Dari kisah janda tersebut, Pastor Jonathan mengambil tiga pelajaran penting:

  1. Menutup pintu dari hal-hal yang menghambat visi Tuhan

    Manusia perlu berhati-hati terhadap suara-suara negatif yang membuatnya kehilangan iman.

  2. Mendekat kepada orang-orang yang membawa pertumbuhan

    Lingkungan yang benar dapat membantu seseorang berjalan sesuai tujuan Tuhan.

  3. Terus menuang apa yang Tuhan sudah percayakan

    Jangan berhenti melakukan yang terbaik hanya karena hasil belum terlihat.

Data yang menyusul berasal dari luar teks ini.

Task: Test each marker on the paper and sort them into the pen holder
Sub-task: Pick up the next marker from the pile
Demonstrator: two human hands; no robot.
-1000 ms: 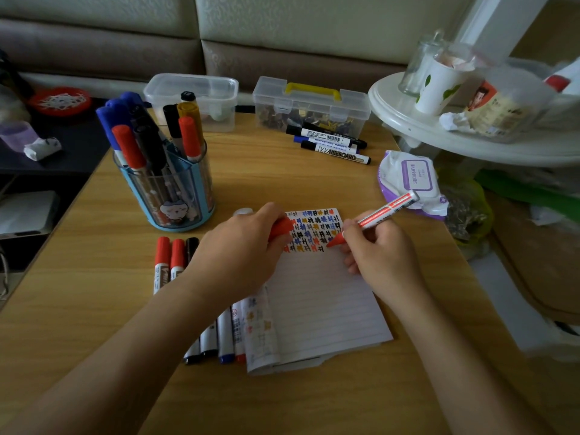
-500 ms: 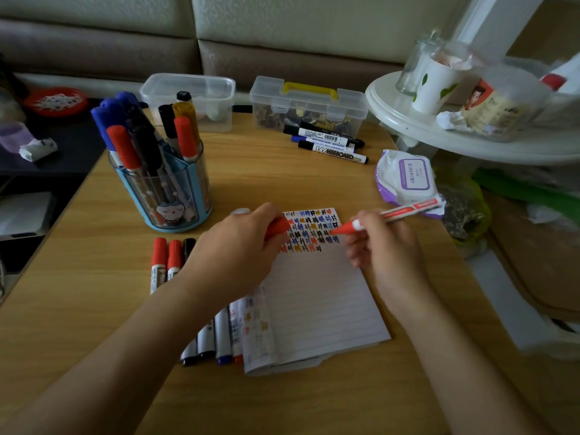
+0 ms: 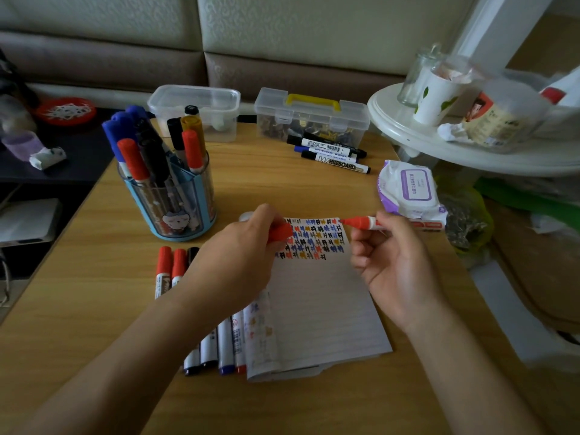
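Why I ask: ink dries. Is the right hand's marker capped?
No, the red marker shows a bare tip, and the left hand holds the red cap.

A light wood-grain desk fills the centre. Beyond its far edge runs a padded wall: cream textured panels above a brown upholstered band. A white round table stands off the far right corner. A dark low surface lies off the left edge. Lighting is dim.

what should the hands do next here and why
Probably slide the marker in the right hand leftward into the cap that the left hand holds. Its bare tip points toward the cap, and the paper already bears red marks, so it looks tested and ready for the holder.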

“Orang boleh tidak menghargai apa yang kita lakukan, tetapi Tuhan melihat iman kita. Terus menuang, terus bekerja, terus percaya,” ungkapnya.

Kemenangan Dimulai dari Hati yang Percaya

Di akhir perbincangan, Pastor Jonathan mengingatkan bahwa kemenangan sejati bukan hanya tentang keberhasilan materi, tetapi dimulai dari kemenangan iman.

“Sehabis-habisnya engkau, engkau akan mengalami kemenangan. Yang penting kemenangan imanmu terlebih dahulu, sisanya minyak itu akan terus tertuang,” pesannya.

Melalui lagu “Minyak Dalam Buli”, setiap pendengar diajak untuk percaya bahwa tidak ada keadaan yang terlalu kosong bagi Tuhan untuk dipulihkan. Apa yang terlihat kecil di tangan manusia dapat menjadi sesuatu yang besar ketika diserahkan kepada Tuhan.

Sebab bagi Tuhan, hati yang siap, iman yang percaya, dan kesetiaan dalam perkara kecil adalah tempat di mana mujizat dapat dinyatakan.